Шатун разлепил ссохшиеся губы.
— За возможность возвращения для гида они жертвуют своим бессмертием?
— Скажите, а вы знаете хоть кого-нибудь, кому не пришлось бы расплачиваться из-за любви? — Лукавая искорка переросла в пляшущие насмешливые огоньки. — И не смотрите на меня так, умоляю, пожалейте Лаврентия Палыча!
У него из-за смеха раз выпала грыжа… Но не будем им завидовать, товарищ Шатун. Тем более что это всё равно не для вас. Вы уже давно выбрали другой путь.
— Ну, хорошо, пусть так, — задумчиво протянул Шатун. — Это действительно хорошо! Скажи вы мне о чём-то типа реинкарнации или прочей восточной дребедени… ой, простите… я бы решил…
— Зачем мне водить вас за нос? — запротестовал хозяин, впрочем, вполне дружелюбно. — В данных обстоятельствах это неуместно. Это за рамками наших отношений.
— Да, — согласился Шатун. — Но… я всё равно не могу понять… Ведь они начинают всё сначала?! Я… не могу понять, как она…
— Как она возвращает их
Мимо проплывала Икша. Нарядная, чистенькая, торжествующая. Может, в мире древних строителей действительно не существовало смерти? А вся пролитая кровь лишь кормила это юное Солнце?

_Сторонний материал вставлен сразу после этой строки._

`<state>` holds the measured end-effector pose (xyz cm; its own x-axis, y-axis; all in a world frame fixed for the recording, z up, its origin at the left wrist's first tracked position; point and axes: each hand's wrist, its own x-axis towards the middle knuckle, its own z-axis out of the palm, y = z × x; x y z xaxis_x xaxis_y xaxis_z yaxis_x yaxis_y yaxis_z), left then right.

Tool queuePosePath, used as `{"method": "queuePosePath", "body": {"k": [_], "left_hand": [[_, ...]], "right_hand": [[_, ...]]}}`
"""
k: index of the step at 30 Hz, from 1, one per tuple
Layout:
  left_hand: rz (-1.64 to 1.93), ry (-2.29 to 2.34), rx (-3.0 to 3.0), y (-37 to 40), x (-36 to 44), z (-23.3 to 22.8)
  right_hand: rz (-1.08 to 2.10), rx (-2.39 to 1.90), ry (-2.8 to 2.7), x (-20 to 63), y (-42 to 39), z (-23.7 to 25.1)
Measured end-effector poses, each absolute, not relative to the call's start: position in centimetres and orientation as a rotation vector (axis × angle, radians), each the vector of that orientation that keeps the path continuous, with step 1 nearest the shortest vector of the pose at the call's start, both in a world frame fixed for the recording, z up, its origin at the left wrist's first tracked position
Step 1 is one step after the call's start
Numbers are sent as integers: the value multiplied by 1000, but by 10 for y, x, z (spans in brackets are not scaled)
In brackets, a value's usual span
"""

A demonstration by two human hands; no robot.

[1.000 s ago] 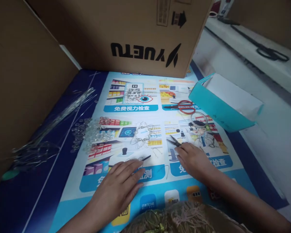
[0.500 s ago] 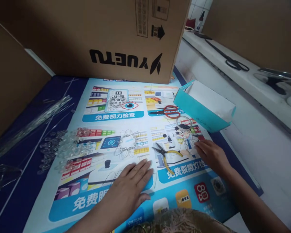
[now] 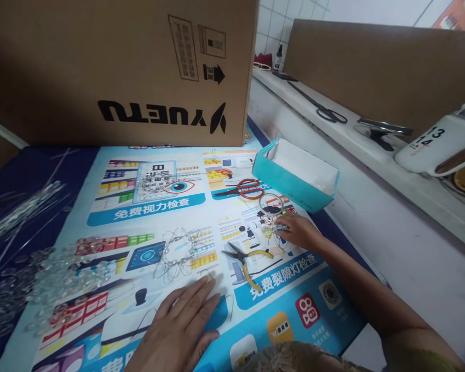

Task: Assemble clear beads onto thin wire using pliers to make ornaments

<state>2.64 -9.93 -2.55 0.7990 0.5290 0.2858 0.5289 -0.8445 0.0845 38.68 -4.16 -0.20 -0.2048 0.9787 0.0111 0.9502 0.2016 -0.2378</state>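
Wire pieces (image 3: pixel 273 233), thin and tangled, lie on the printed poster (image 3: pixel 155 212) that covers the table, just below a small clear ring (image 3: pixel 272 203). I read the right hand (image 3: pixel 299 232) as reaching into them: its fingertips are bunched together at the wire, apparently pinching a strand, though I cannot tell for certain that anything is gripped. The left hand (image 3: pixel 180 325) lies flat, fingers spread, palm down on the poster near the front edge, touching a loose bent wire (image 3: pixel 149 316) beside it.

Between the two hands lie pliers with yellow handles (image 3: pixel 246 258), released and resting on the poster. Just left of them sits a beaded wire flower (image 3: pixel 180 250), partly built by the look of it. Red scissors (image 3: pixel 242 189) lie beyond the ring, and a shallow teal box (image 3: pixel 296 178) stands at the poster's right edge. A heap of clear beads (image 3: pixel 42 281) spreads over the left side, with a bundle of clear rods (image 3: pixel 17 214) further out. A large cardboard carton (image 3: pixel 120 72) stands behind everything.

My judgement: the step in hand is selecting a fresh length of wire, with the tool set aside. The next move calls for a firm pinch on a single strand and a clean lift clear of the tangle, without dragging the ring along.
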Motion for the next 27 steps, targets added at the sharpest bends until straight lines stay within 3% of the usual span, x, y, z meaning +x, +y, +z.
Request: {"method": "queuePosePath", "body": {"k": [15,22,27], "left_hand": [[548,822,2982,-97,26,-25],[548,840,2905,-101,27,-25],[599,844,2826,-104,26,-25]], "right_hand": [[324,-1772,-2448,401,-76,18],[-241,-1578,-2973,374,-93,14],[-255,-1485,-3115,370,-78,12]]}}
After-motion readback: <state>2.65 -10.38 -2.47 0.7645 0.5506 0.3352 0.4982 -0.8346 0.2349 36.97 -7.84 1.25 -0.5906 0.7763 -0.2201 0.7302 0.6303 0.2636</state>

И тогда вдруг подал голос упомянутый Лаврентий Палыч:
— Как она возвращает их детьми, товарищ Шатун, вопрос, конечно, важный. — Он поднялся из-за стола, и теперь половина его фигуры оказалась на солнце, а другая, словно прочерченная перпендикуляром, оставалась в тени. — Но вы ведь и сами кое-что смыслите в мистификациях, правда? — Вождь изобразил на лице шутливый укор, и Лаврентий Палыч, как бы оправдываясь, добавил: — И правильно, следует защищать своё царство!
— Ох, Лаврентий, ты у нас и вправду впереди паровоза, — добродушно пожурил его хозяин. — В принципе, всё верно. Однако главная мистификация — это та, которая ничем на себя не указывает. Древние строители живут в полном счастье, как видите. Или, к примеру, что может быть естественней детей? Подумайте об этом.
Шатун кивнул. Лицо хозяина оставалось безмятежно доброжелательным. Комедиант Лаврентий изображал торжественность, но, казалось, с трудом сдерживал приступы смеха.
— Всё это отвечает на вопрос «почему», — сказал Шатун. — Но не отвечает на вопрос «как».
Хозяин не поменялся в лице, когда произнёс:
— Что ж, рад, что мы в вас не ошиблись, товарищ Шатун. Вы действительно умны. И почти всё поняли сами. Осталось только правильно сформулировать конечный вопрос.
— Конечный вопрос?
Хозяин ободряюще кивнул.
— Но… это он и есть. Ведь если мы отметём всякие фокусы и эти байки про омоложение, то… ведь…
— Ну, что же вы растерялись? — с прежней добродушной миной поинтересовался хозяин. — Почти сами на всё и ответили.
— Я… не… — хрипло начал Шатун. И впервые усмехнулся, даже не осознав, что усмешка вышла несколько затравленной.
Хозяин вздохнул, словно ему всё же пришлось выполнить за визитёра часть работы, и с очень вежливой улыбкой спросил:
— А вы уверены, что они дети?
12
Утром, наблюдая, как заканчивается погрузка в её лодку, она была бодра, собранна и много шутила. Тяжёлый отблеск ночи и огромные круги под глазами, которые Фома заметил на её лице, когда она вернулась вчера от Станции, прошли, как отступает дурная болезнь, которая не смогла одолеть.
«Как и не на Тёмные шлюзы идёт, — подумал о ней Фома. — А ведь там всяко может случиться».
Когда Колюня-Волнорез принял на борт выкрашенный красным запечатанный ящик, словно там хранился противопожарный инвентарь, она спросила у Фомы:
— Ракетницы в порядке? Проверил?
— Боеспособны, — доложил тот. — Всё, как ты просила.
— Спасибо.
Она улыбнулась. Фома молчал.
— Смотри, не переборщи с зарядом, — сказала Раз-Два-Сникерс. — А то покалечим босса.